【特集】田部井美彦氏【GW明けで上昇待ったなし 夏相場への扉は開くか】(2) <相場観特集>
田部井美彦氏(内藤証券 投資情報本部 投資調査部長)
―米株市場、円相場、企業業績、貿易戦争の行方など材料盛沢山―
7日の東京株式市場は方向感の定まらない展開となり日経平均株価は小幅続落となった。為替の円安が一服したことに加えて、米中間の貿易摩擦に対する懸念がくすぶり上値を重くしている。本格化する企業の決算発表への慎重なムードも拭い切れない。しかし値上がり銘柄数は多く全体の6割を占め、東証2部や新興市場なども上昇傾向にあるなど投資家心理は悪くないようだ。ゴールデンウイーク明け後の相場展開はどうなるのか。証券界の第一線で活躍し、相場の先読みにも定評のある市場関係者2人に見通しを聞いた。

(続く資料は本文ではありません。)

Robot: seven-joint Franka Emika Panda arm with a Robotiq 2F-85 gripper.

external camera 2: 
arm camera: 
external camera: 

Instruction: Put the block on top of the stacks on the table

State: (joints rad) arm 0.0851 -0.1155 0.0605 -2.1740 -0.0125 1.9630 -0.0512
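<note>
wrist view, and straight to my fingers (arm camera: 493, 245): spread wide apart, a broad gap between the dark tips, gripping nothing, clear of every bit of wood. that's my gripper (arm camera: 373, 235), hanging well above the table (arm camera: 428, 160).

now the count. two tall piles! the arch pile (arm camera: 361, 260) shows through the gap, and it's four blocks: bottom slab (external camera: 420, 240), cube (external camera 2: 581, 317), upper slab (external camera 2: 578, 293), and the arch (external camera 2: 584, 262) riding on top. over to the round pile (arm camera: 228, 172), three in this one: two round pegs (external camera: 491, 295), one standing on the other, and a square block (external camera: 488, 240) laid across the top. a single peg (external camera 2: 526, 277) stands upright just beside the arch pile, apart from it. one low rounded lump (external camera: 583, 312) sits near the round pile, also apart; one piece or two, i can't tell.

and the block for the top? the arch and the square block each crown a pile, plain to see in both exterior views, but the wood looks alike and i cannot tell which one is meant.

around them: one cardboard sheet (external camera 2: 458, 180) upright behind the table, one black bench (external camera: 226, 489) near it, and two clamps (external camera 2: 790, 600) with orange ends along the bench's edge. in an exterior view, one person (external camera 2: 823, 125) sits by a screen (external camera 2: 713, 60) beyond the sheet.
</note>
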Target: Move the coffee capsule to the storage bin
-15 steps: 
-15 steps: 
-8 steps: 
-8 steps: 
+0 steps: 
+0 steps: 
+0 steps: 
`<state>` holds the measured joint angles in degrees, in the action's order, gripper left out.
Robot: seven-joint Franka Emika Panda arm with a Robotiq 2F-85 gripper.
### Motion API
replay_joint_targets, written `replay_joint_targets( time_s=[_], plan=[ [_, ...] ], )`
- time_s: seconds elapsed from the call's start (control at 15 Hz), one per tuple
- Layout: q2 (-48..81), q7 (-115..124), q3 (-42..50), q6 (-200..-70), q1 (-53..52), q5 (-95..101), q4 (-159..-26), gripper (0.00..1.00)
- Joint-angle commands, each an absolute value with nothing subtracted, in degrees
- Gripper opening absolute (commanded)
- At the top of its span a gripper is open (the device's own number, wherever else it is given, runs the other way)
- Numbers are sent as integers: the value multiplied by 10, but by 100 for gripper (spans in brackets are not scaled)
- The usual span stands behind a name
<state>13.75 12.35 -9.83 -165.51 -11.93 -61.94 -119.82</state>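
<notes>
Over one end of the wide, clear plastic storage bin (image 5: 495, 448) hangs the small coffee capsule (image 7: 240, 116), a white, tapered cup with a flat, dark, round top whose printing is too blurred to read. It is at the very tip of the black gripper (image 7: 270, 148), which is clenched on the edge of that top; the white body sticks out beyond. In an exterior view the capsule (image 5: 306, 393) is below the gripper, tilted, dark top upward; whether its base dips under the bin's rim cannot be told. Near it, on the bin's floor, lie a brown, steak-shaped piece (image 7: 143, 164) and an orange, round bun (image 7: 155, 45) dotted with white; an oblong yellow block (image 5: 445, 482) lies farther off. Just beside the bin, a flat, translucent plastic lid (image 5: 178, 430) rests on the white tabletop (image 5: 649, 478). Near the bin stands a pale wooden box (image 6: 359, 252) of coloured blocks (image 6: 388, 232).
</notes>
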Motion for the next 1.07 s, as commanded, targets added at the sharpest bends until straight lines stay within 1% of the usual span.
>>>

●「6~7月に掛けて日経平均2万5000円台乗せも」
田部井美彦氏(内藤証券 投資情報本部 投資調査部長)
米4月雇用統計の内容に対する米株式市場の反応からも、米国の利上げ基調に変化はなく、今後も外国為替市場での極端な円高進行の可能性は限定的だ。したがって、今後の東京株式市場は円安基調に支えられて、輸出関連の主力銘柄がリードする上昇相場が予想される。また、日中韓首脳会談や、米朝首脳会合などの重要イベントが到来するが、それらが経過することで懸念材料が払拭されて、株価面ではプラスに作用するケースが多い。今後6~7月に掛けて、1月23日につけた年初来高値の2万4129円34銭を上回って2万5000円台での推移も期待できそうだ。
現在の通常国会終了後は、9月に予定されている自民党総裁選に向けて、経済関連をはじめとした政策論議が活発化して、株式市場にとってプラス材料となる可能性もある。さらに、トランプ米大統領選も中間選挙に向けて、経済をより活性化する政策を具体的に打ち出してくることになりそうだ。
個別銘柄では、4月27日に19年3月期(米国会計基準)の連結営業利益が前期比8.8%減の6700億円になるとの見通しを発表し、これを受けて株価が急落したソニー <6758> に注目したい。同社は前期20年ぶりに営業利益が過去最高を更新しているうえに、新経営陣が標榜している18年度からスタートする中期経営計画に注目したい。収益商品のイメージセンサーは、熊本工場の完全復旧で増産に拍車が掛かる。中期的には豊富に蓄積した映像と音楽のソフトをゲームに展開するなどの将来展望もある。さらに、ロボット、人工知能(AI)の応用も期待できそうだ。
次に注目なのが、自動車部品国内最大手のデンソー <6902> だ。同社は、今期から米国で電気自動車(EV)向け自動車部品の本格供給を非トヨタ自動車 <7203> 向けでスタートすることで、新たな飛躍期を迎える。もう一つ注目なのが、関西発祥の複合一貫輸送で力を発揮しているエーアイテイー <9381> 。日中間の海上輸送で高い実績を重ねており、小口貨物の混載輸送サービスでのキメの細かい対応で成長を遂げている。
(聞き手・冨田康夫)
<プロフィール>(たべい・よしひこ)
内藤証券シニアアナリスト。株式市況全般、経済マクロの調査・分析だけでなく、自動車、商社、アミューズメント、機械などの業種を担当するリサーチアナリストとして活動。年間200社程度の企業への訪問、電話取材、事業説明会への参加などを通して「足で稼ぐ調査・情報の収集」に軸足を置いている。